Task instructions. Search the records for the word "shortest" and copy each line in which it appears.

___ Input data ___

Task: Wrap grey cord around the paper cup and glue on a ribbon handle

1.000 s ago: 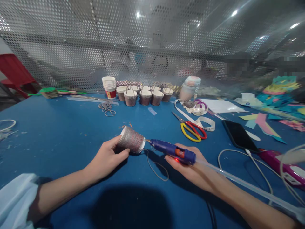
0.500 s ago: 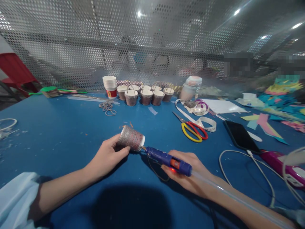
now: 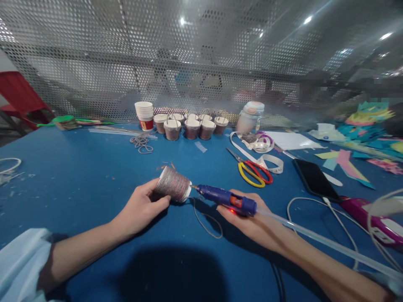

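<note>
My left hand (image 3: 146, 205) is closed round a paper cup (image 3: 174, 184) wound with grey-brown cord, tipped on its side above the blue table. The cup's pale rim or base edge faces right. A loose tail of cord (image 3: 206, 226) curls from the cup onto the table. In my right hand (image 3: 252, 220) is a blue hot glue gun (image 3: 220, 197) with a lit red light and a long clear glue stick (image 3: 315, 237) coming out of its back. The gun's nozzle is at the upper right edge of the cup; whether it touches, I cannot tell.
Several cord-wrapped cups with handles (image 3: 172, 130) stand at the back beside stacked paper cups (image 3: 144, 116). Scissors (image 3: 252, 172), a measuring tape (image 3: 270, 163), a phone (image 3: 315, 180) and a white cable (image 3: 340, 214) lie to the right. A cord bundle (image 3: 141, 143) lies back left.
The glue gun's nozzle has moved up along the cup's edge, with my right hand rising slightly. My left hand holds the cup nearly still; more of the loose cord shows.
</note>
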`<state>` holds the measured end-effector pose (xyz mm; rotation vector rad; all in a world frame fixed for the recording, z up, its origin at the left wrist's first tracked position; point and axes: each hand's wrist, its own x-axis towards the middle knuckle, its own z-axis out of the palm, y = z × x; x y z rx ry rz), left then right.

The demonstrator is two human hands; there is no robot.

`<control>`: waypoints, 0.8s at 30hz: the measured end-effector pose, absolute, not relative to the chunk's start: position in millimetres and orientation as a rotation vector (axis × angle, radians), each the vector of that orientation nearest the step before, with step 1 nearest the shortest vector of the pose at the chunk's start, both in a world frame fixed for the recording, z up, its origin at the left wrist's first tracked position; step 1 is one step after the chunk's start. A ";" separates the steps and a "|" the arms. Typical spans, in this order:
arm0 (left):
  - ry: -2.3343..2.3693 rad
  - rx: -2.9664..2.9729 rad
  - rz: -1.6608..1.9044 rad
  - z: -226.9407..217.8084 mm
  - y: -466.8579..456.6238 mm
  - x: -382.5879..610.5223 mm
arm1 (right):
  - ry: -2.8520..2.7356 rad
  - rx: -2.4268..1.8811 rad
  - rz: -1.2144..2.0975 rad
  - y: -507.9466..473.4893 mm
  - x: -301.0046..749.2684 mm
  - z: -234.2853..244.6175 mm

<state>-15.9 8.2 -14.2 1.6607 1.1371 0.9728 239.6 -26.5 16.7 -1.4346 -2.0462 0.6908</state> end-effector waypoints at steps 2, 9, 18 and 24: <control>1.144 1.657 0.973 -14.9 8.4 -16.3 | -2.072 -1.422 0.712 -27.9 238.6 18.4; 1.135 1.655 0.969 -16.0 9.8 -17.2 | -2.065 -1.422 0.718 -27.9 236.5 19.7; 1.116 1.738 0.950 -19.0 9.5 -19.2 | -1.820 -1.613 0.648 0.1 246.1 2.8; 1.093 1.742 0.956 -18.3 8.7 -18.8 | -1.978 -1.638 0.515 21.5 249.5 -6.2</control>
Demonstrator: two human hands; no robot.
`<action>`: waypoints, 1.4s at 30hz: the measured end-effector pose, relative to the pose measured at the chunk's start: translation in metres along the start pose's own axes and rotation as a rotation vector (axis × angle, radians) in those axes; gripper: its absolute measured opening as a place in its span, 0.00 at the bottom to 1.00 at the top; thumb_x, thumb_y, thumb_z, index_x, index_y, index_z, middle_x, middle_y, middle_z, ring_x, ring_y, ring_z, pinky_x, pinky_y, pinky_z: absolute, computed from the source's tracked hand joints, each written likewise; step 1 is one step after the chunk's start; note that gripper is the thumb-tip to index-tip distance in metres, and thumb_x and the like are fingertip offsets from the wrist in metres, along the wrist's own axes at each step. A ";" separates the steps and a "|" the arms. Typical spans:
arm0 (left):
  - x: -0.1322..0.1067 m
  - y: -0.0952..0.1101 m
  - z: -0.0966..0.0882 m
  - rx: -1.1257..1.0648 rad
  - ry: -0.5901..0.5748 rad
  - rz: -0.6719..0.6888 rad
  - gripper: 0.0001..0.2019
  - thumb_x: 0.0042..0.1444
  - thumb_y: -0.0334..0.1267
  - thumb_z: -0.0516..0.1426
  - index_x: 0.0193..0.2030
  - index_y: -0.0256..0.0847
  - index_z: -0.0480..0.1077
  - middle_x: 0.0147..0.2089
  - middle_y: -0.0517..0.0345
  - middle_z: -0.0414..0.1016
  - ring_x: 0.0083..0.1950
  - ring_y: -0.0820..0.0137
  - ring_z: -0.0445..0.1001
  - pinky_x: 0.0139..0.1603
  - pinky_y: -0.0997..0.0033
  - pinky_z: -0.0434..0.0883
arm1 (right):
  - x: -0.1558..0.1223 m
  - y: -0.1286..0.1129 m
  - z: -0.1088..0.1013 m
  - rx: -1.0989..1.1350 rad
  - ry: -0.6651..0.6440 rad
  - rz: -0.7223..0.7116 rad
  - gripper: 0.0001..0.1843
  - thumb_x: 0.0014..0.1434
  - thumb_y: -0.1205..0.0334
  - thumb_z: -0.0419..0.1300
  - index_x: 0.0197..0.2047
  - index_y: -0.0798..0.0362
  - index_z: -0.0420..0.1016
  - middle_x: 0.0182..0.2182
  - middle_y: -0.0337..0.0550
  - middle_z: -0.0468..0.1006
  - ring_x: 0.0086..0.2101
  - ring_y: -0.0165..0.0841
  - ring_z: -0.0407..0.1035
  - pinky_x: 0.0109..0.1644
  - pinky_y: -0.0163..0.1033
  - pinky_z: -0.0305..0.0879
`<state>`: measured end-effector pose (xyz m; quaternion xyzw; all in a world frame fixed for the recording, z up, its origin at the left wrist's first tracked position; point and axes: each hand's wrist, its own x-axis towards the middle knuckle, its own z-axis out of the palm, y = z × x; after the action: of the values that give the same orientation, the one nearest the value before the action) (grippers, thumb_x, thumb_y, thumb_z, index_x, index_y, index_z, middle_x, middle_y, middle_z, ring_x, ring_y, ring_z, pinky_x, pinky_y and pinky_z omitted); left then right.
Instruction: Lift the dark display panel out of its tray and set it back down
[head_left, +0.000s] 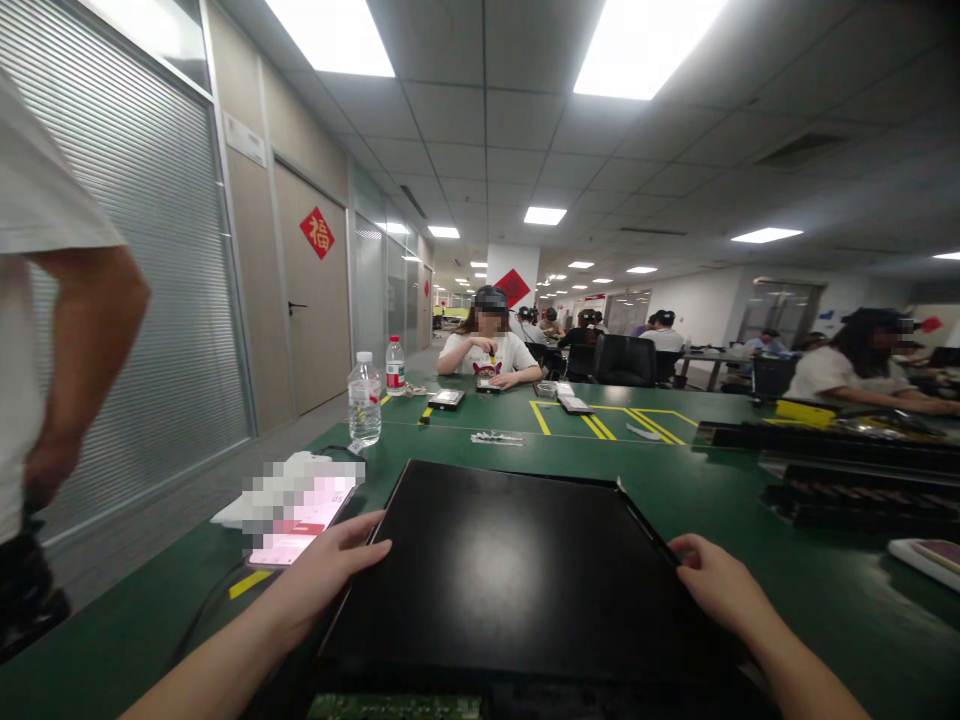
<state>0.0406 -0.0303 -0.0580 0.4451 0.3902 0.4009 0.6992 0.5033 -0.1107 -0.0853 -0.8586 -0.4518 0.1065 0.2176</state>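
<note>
A large black LCD panel (502, 570) lies in front of me, a ceiling light reflected on its glossy face. Along its near edge a green circuit board (397, 706) shows, cut off by the bottom of the picture. My left hand (337, 560) grips the panel's left edge, thumb on top and the other fingers mostly hidden. At the right edge, my right hand (712, 580) holds a narrow dark rim with curled fingers. Whether the panel rests fully on the table or is slightly raised, I cannot tell.
On the green table (825, 590) are a lit phone (300, 525), water bottles (365, 400) and yellow tape. Dark long parts (847, 490) lie at the right. A seated person (491, 345) works across the table; another person (52, 300) stands close at my left.
</note>
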 end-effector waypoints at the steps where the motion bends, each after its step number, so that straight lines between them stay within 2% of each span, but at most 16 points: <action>1: 0.000 0.000 -0.001 0.004 -0.007 0.003 0.33 0.41 0.36 0.64 0.56 0.37 0.62 0.47 0.47 0.76 0.45 0.57 0.75 0.49 0.57 0.69 | -0.001 -0.001 0.000 0.001 0.002 0.003 0.15 0.46 0.65 0.51 0.39 0.51 0.70 0.31 0.42 0.75 0.31 0.32 0.70 0.31 0.34 0.60; 7: -0.004 0.008 0.005 0.020 0.055 0.024 0.34 0.41 0.36 0.64 0.57 0.35 0.61 0.49 0.45 0.75 0.49 0.56 0.73 0.49 0.59 0.68 | -0.002 -0.004 0.000 0.024 0.012 -0.002 0.16 0.45 0.65 0.53 0.39 0.52 0.71 0.30 0.43 0.75 0.30 0.33 0.70 0.31 0.35 0.60; 12: -0.009 0.013 0.015 -0.108 0.020 0.069 0.38 0.41 0.35 0.63 0.61 0.39 0.56 0.49 0.46 0.75 0.48 0.55 0.73 0.49 0.56 0.68 | -0.007 -0.011 -0.001 0.070 0.014 0.007 0.22 0.45 0.65 0.52 0.45 0.52 0.69 0.28 0.41 0.75 0.28 0.33 0.69 0.30 0.36 0.59; 16: -0.011 0.015 0.015 -0.143 -0.018 0.098 0.37 0.43 0.34 0.62 0.61 0.40 0.54 0.51 0.47 0.73 0.48 0.55 0.73 0.51 0.55 0.66 | -0.007 -0.014 0.000 0.150 0.034 0.013 0.23 0.46 0.58 0.53 0.47 0.52 0.70 0.25 0.40 0.75 0.27 0.35 0.69 0.32 0.38 0.60; 20: -0.013 0.015 0.014 -0.176 -0.078 0.184 0.35 0.46 0.31 0.60 0.62 0.41 0.52 0.57 0.49 0.68 0.53 0.57 0.69 0.55 0.57 0.63 | -0.001 -0.010 0.003 0.294 0.061 0.028 0.17 0.44 0.54 0.56 0.37 0.51 0.76 0.30 0.43 0.78 0.33 0.39 0.70 0.37 0.40 0.62; 22: -0.013 0.014 0.015 -0.183 -0.083 0.207 0.35 0.47 0.31 0.59 0.62 0.41 0.53 0.58 0.49 0.66 0.55 0.57 0.67 0.56 0.57 0.63 | 0.002 -0.008 0.005 0.371 0.106 0.026 0.13 0.41 0.54 0.59 0.30 0.51 0.77 0.33 0.45 0.79 0.38 0.41 0.70 0.43 0.41 0.61; 24: -0.013 0.013 0.017 -0.173 -0.067 0.223 0.33 0.46 0.33 0.60 0.61 0.41 0.55 0.58 0.49 0.65 0.56 0.56 0.65 0.56 0.56 0.62 | 0.004 -0.007 0.006 0.432 0.112 0.025 0.12 0.40 0.54 0.60 0.27 0.51 0.77 0.35 0.46 0.78 0.42 0.43 0.68 0.48 0.43 0.59; 28: -0.009 0.012 0.016 -0.093 0.087 0.244 0.32 0.43 0.38 0.61 0.57 0.40 0.60 0.57 0.51 0.67 0.58 0.55 0.62 0.58 0.57 0.60 | 0.002 -0.008 0.004 0.559 0.006 0.072 0.17 0.40 0.51 0.61 0.31 0.53 0.78 0.37 0.47 0.78 0.43 0.43 0.68 0.51 0.44 0.57; 31: -0.003 0.016 0.007 -0.051 0.165 0.270 0.33 0.41 0.40 0.62 0.56 0.38 0.62 0.54 0.51 0.71 0.57 0.55 0.64 0.58 0.57 0.59 | -0.004 -0.013 -0.003 0.712 0.028 0.110 0.19 0.38 0.52 0.64 0.34 0.54 0.77 0.38 0.47 0.78 0.45 0.43 0.67 0.51 0.46 0.58; 33: 0.003 0.019 -0.002 -0.017 0.186 0.238 0.35 0.40 0.41 0.63 0.57 0.38 0.61 0.50 0.52 0.74 0.55 0.56 0.67 0.58 0.56 0.60 | -0.009 -0.019 -0.010 0.889 0.007 0.112 0.19 0.38 0.55 0.65 0.36 0.53 0.77 0.38 0.46 0.78 0.44 0.42 0.68 0.50 0.45 0.60; 35: 0.009 0.021 -0.011 0.014 0.143 0.161 0.35 0.38 0.41 0.64 0.56 0.37 0.63 0.48 0.51 0.76 0.54 0.55 0.68 0.57 0.56 0.60 | -0.015 -0.025 -0.019 1.111 -0.111 0.081 0.19 0.40 0.57 0.64 0.38 0.51 0.76 0.38 0.43 0.79 0.43 0.41 0.70 0.48 0.43 0.62; 38: 0.016 0.021 -0.017 0.021 0.145 0.152 0.32 0.36 0.40 0.65 0.52 0.38 0.67 0.49 0.49 0.75 0.53 0.53 0.68 0.57 0.53 0.58 | -0.026 -0.034 -0.033 1.409 -0.308 0.032 0.18 0.43 0.60 0.61 0.41 0.47 0.75 0.39 0.39 0.78 0.42 0.38 0.70 0.47 0.42 0.65; 40: 0.018 0.019 -0.016 0.019 0.156 0.173 0.31 0.36 0.40 0.64 0.51 0.38 0.68 0.49 0.50 0.75 0.55 0.53 0.67 0.59 0.54 0.56 | -0.034 -0.038 -0.041 1.502 -0.353 0.065 0.17 0.45 0.60 0.60 0.42 0.45 0.74 0.36 0.36 0.79 0.40 0.38 0.72 0.46 0.43 0.66; 42: 0.018 0.017 -0.014 0.030 0.157 0.180 0.31 0.34 0.40 0.65 0.50 0.37 0.70 0.49 0.49 0.75 0.56 0.53 0.66 0.60 0.56 0.55 | -0.041 -0.040 -0.047 1.495 -0.383 0.134 0.15 0.46 0.60 0.60 0.40 0.49 0.75 0.31 0.39 0.80 0.36 0.39 0.73 0.42 0.44 0.69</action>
<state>0.0314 -0.0045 -0.0498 0.4562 0.4081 0.4897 0.6209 0.4683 -0.1376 -0.0259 -0.4756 -0.2366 0.5429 0.6505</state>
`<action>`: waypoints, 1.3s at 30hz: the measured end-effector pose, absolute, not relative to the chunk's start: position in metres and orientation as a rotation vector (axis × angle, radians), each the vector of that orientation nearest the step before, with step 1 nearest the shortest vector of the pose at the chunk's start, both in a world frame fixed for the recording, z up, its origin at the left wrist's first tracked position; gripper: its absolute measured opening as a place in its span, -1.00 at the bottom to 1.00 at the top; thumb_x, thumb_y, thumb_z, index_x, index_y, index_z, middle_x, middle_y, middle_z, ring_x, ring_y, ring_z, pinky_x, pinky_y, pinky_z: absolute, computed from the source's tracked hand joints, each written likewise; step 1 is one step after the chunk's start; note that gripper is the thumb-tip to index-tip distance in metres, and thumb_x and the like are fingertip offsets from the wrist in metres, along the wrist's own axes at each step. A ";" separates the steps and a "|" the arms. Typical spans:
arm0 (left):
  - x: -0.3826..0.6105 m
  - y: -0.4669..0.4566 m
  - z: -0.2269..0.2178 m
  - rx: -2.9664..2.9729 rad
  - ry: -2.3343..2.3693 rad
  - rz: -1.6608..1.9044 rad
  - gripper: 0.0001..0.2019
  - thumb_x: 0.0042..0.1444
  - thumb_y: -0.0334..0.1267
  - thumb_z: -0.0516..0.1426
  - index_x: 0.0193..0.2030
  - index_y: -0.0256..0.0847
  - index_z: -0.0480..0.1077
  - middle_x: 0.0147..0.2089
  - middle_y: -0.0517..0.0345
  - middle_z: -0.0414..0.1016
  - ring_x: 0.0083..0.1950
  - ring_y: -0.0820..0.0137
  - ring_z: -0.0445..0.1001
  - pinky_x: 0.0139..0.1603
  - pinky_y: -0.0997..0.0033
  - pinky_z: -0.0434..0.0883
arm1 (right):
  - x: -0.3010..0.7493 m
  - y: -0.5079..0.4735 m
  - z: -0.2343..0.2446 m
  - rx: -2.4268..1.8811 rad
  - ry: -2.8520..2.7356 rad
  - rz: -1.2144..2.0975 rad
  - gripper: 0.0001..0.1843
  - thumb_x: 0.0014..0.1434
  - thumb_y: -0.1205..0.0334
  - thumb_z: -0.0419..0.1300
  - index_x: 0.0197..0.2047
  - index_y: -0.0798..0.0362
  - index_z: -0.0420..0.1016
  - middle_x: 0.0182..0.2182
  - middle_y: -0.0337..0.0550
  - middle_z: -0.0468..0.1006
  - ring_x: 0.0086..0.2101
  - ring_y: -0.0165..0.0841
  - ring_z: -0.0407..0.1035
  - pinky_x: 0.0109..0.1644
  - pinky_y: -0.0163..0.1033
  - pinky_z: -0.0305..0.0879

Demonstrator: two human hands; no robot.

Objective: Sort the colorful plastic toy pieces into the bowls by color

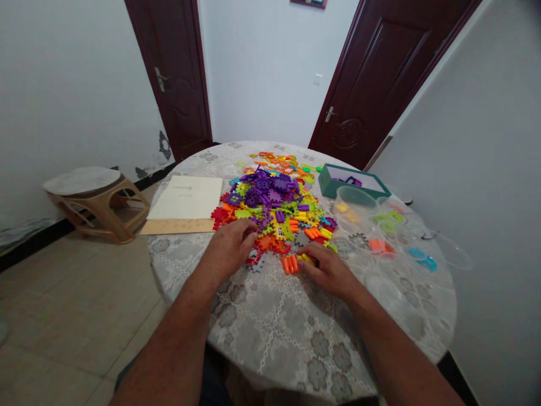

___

Worked solution.
`<control>`: waypoints, 0.8s at 30hz: the measured end-effector pose, absolute, not relative to the chunk's start: position in millimetres and orientation as a rotation vector (axis × angle, radians), each the vector of that orientation nearest the step before, with step 1 nearest the shortest vector of the pose at the chunk's start, both in a world frame fixed for the recording, z up, its origin at the left wrist's first tracked position; step 1 is one step after the chunk's start. A ";" separates the steps and a "|" the arms. Typical spans, in this order:
`<action>`: waypoints, 1.3s at 30hz: the measured end-effector pose, absolute, not relative to the chunk's start: position in metres and orientation as a rotation vector (axis × angle, radians), each the vector of that orientation nearest the step before, with step 1 nearest the shortest vector of the pose at the chunk's start, both in a world frame fixed for the recording, z up, its origin at the left wrist's first tracked position; gripper: its absolute measured opening as a place in its span, -1.00 at the bottom to 1.00 at the top; thumb_x, thumb_y, thumb_z, index_x, index_y, index_z, middle_x, middle_y, middle_z, ring_x, ring_y, ring_z, pinky_x, pinky_y, pinky_z: absolute, computed from the source's tracked hand joints, each written likewise; step 1 is one step after the chunk's start; note that gripper is the thumb-tip to index-tip distance in metres, and thumb_x and the like are fingertip offsets from the wrist in metres, along the wrist's own axes at each step. A ";" separates the steps and a "|" the arms. Typical spans:

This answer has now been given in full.